Stored data entries
════════════════
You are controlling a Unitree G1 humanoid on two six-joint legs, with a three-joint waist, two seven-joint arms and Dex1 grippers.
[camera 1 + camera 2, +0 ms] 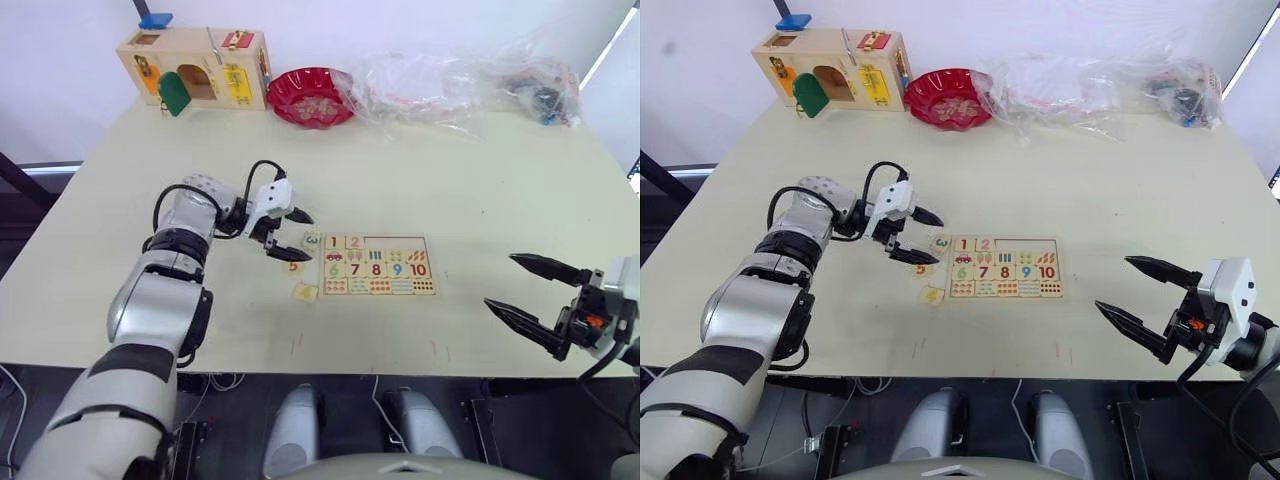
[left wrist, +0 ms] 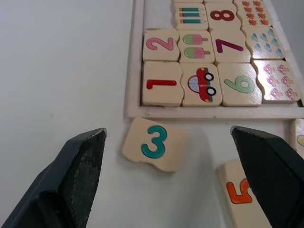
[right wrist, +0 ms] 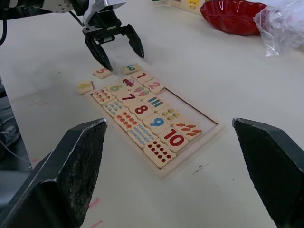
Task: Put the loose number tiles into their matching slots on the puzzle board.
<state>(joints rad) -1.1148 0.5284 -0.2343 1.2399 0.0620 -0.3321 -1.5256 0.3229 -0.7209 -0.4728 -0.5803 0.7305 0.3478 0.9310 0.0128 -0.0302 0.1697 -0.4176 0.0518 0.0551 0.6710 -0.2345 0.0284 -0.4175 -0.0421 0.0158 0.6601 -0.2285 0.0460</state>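
Two tiles, 1 and 2, already sat in the top row of the puzzle board [image 1: 380, 265]. The 3 tile [image 2: 155, 143] lay on the table just outside the board's near edge, the 5 tile [image 2: 241, 191] beside it. Above them hung the left gripper [image 1: 284, 236], fingers spread wide and empty — a good pick would likely centre both fingers on the 3, close squarely on opposite edges, and lift clear before sliding toward the empty slots [image 3: 186, 104]. Well away to the side, the right gripper [image 1: 1145, 310] was open and empty.
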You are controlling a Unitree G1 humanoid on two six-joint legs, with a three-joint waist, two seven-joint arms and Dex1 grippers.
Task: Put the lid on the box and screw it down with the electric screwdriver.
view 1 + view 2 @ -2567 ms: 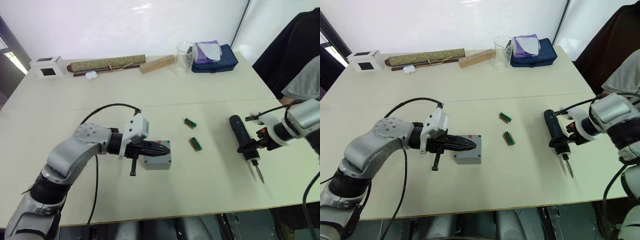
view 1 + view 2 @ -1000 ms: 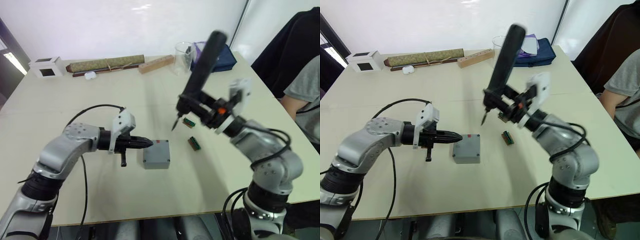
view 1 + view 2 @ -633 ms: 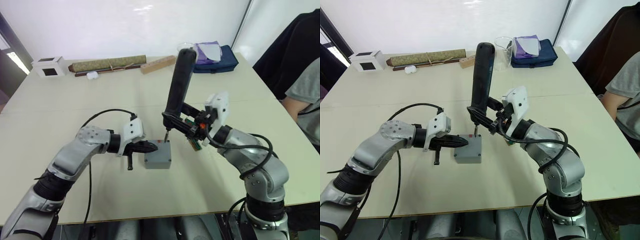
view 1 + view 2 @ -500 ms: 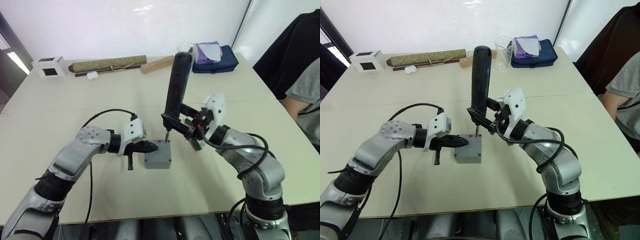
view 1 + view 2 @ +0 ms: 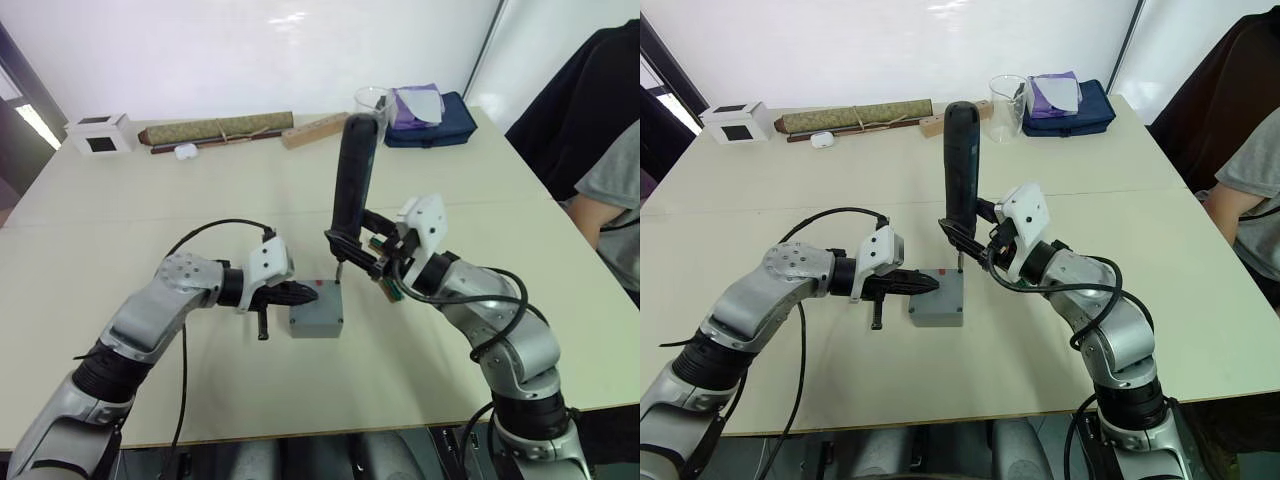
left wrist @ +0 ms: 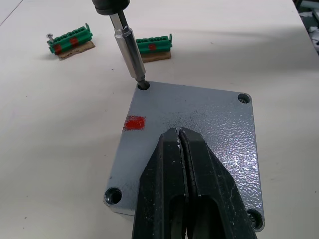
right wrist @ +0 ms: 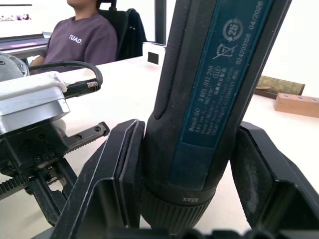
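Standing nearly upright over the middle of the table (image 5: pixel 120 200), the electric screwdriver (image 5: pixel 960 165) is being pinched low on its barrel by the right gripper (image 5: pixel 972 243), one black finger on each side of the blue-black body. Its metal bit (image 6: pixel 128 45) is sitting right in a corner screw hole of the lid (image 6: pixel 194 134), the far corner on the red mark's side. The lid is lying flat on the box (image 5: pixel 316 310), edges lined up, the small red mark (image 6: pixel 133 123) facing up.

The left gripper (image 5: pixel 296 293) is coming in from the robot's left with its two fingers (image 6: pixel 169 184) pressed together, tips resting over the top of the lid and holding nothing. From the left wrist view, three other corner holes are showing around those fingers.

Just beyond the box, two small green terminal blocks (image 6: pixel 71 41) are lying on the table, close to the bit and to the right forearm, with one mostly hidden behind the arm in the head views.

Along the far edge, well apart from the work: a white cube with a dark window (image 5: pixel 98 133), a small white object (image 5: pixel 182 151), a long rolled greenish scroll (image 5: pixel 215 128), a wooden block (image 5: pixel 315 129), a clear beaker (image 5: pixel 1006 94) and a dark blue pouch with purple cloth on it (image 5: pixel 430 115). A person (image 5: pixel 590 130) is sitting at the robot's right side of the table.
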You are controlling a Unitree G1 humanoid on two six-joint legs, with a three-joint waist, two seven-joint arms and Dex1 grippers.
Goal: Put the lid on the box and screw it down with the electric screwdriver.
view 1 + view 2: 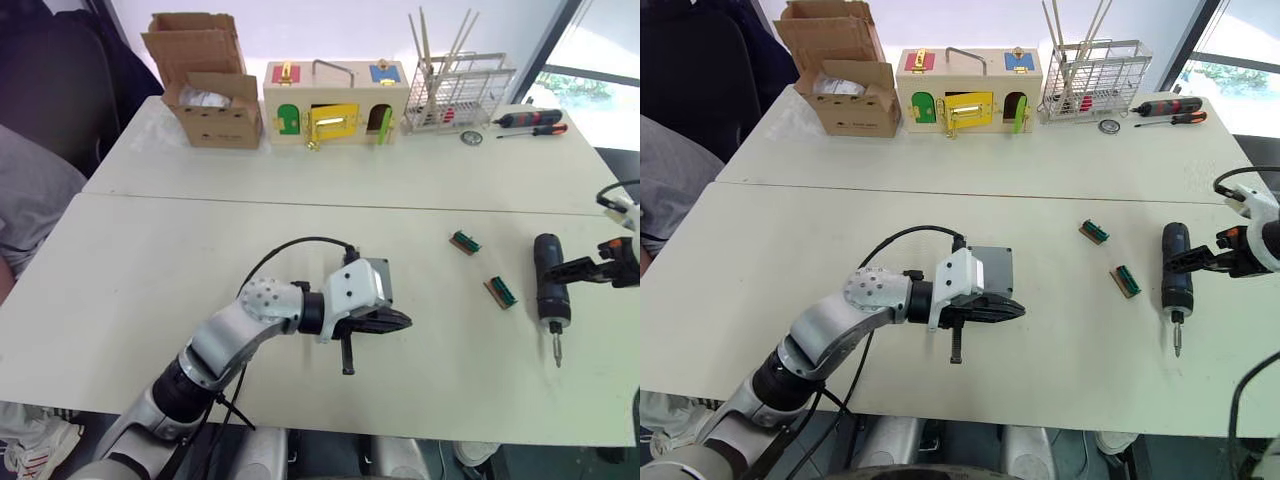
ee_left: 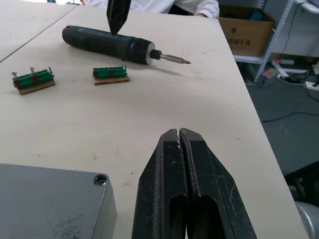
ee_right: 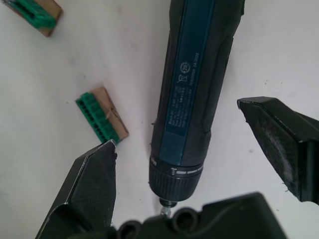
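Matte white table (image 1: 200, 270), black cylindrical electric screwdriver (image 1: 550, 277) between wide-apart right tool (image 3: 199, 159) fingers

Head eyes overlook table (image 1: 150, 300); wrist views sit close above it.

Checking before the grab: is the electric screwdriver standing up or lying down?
Lying down: the electric screwdriver rests flat on the table.

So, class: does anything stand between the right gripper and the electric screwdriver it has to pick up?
Nothing visible does. The right gripper is open, its fingers either side of the electric screwdriver, which lies flat on the table. The green terminal block lies off to one side, outside the fingers.
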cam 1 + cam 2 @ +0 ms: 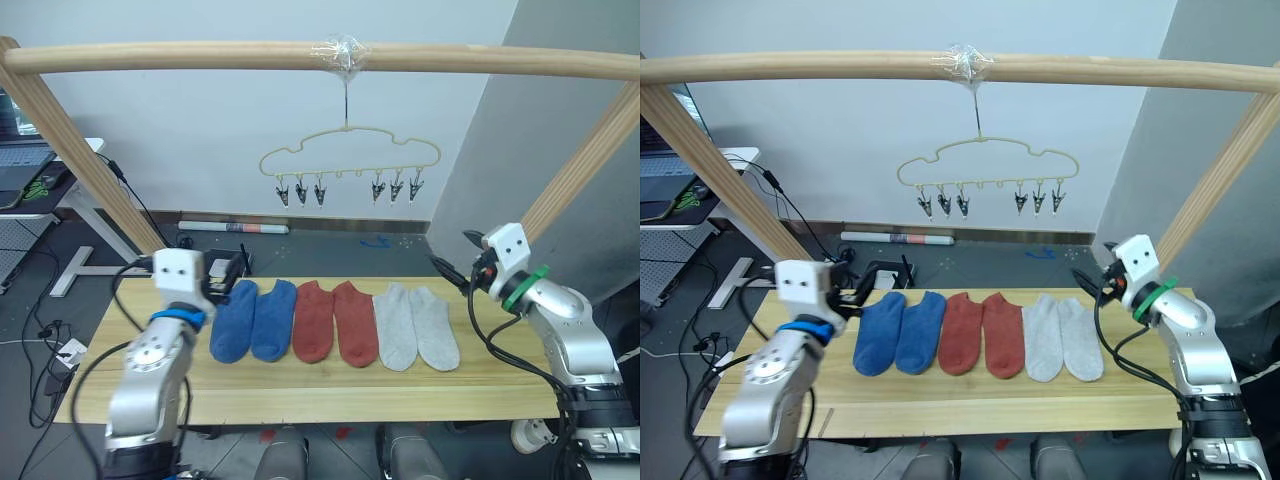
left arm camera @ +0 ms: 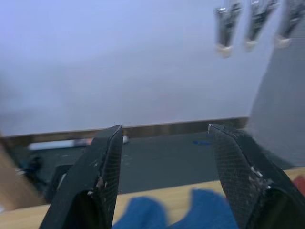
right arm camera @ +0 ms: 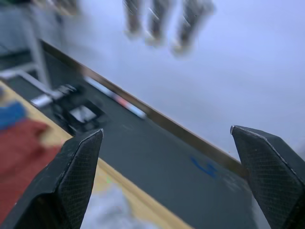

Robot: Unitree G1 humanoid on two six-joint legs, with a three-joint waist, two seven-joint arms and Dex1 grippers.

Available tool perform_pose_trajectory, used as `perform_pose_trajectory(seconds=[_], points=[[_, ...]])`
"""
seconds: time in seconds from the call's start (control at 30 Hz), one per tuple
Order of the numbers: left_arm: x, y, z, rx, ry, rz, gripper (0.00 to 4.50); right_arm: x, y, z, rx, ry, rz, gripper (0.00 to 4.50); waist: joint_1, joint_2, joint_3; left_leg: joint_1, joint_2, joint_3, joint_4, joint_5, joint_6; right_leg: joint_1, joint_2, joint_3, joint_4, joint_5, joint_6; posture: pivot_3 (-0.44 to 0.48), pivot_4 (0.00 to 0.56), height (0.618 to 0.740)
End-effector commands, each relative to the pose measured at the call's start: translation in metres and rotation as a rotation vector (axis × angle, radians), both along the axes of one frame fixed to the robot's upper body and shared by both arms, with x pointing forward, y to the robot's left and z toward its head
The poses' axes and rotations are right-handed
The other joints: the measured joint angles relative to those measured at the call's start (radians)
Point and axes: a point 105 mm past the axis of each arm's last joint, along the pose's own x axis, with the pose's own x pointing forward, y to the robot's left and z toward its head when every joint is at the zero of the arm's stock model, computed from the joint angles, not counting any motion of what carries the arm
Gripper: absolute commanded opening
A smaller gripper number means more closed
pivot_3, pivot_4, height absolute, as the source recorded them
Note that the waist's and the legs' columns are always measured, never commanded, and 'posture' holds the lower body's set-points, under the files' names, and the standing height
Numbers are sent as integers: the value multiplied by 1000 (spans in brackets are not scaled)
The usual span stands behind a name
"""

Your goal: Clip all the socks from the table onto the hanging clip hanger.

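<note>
I saw both grippers released, left gripper (image 2: 164,143) and right gripper (image 3: 167,157) empty; six socks (image 1: 334,322) lay mid-frame on the table (image 1: 300,390); the clip hanger (image 1: 349,157) hung top centre, behind.

Both arms are silver-grey metal with rounded, jointed housings. The left arm (image 1: 150,375) has a blue ring at the wrist, the right arm (image 1: 565,335) a green one. Each wrist carries a white boxy block with 2 dark dots. Black cables loop along both. The fingers (image 2: 97,176) are black, wedge-shaped, finely textured.
</note>
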Motion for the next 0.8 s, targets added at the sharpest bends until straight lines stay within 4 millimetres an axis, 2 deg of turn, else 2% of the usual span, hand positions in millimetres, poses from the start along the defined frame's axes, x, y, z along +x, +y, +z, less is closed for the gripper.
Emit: perform_pose_trajectory(seconds=[0.03,0.17,0.3,0.43,0.53,0.8], points=[[11,-19,9,-2,-64,9,3002,-5,19,24,19,-59,120,4500,0,0,0,0,0,0,0,0,0,0,0,0,0,0,0,68,186,740],[36,-42,11,-16,-112,44,3002,-12,45,37,29,-52,280,4500,-5,0,1,0,0,0,1,0,0,0,0,0,0,0,0,27,189,740],[56,-50,19,-15,-173,122,3002,-21,62,52,20,-87,381,4500,-11,-2,5,0,0,0,1,0,0,0,0,0,0,0,1,-1,194,740],[70,-55,19,-29,-190,150,3002,-22,63,56,9,-92,396,4500,-24,-3,10,-2,0,0,1,0,0,0,0,0,-1,3,7,-29,206,740],[79,-63,22,-32,-210,145,3002,-22,61,61,4,-96,396,4500,-30,-4,16,-4,-1,-1,1,0,0,-2,0,0,-1,3,7,-41,209,740],[95,-67,36,-45,-257,181,3002,-23,58,67,9,-100,374,4500,-35,-3,23,-14,-2,-3,2,0,0,-11,0,-1,0,3,8,-61,215,740]])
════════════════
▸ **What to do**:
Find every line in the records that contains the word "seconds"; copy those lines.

▸ **Reply**:
Available tool perform_pose_trajectory, used as `perform_pose_trajectory(seconds=[_], points=[[_, ...]])`
seconds: time in seconds from the call's start (control at 30 Hz), one per tuple
Emit: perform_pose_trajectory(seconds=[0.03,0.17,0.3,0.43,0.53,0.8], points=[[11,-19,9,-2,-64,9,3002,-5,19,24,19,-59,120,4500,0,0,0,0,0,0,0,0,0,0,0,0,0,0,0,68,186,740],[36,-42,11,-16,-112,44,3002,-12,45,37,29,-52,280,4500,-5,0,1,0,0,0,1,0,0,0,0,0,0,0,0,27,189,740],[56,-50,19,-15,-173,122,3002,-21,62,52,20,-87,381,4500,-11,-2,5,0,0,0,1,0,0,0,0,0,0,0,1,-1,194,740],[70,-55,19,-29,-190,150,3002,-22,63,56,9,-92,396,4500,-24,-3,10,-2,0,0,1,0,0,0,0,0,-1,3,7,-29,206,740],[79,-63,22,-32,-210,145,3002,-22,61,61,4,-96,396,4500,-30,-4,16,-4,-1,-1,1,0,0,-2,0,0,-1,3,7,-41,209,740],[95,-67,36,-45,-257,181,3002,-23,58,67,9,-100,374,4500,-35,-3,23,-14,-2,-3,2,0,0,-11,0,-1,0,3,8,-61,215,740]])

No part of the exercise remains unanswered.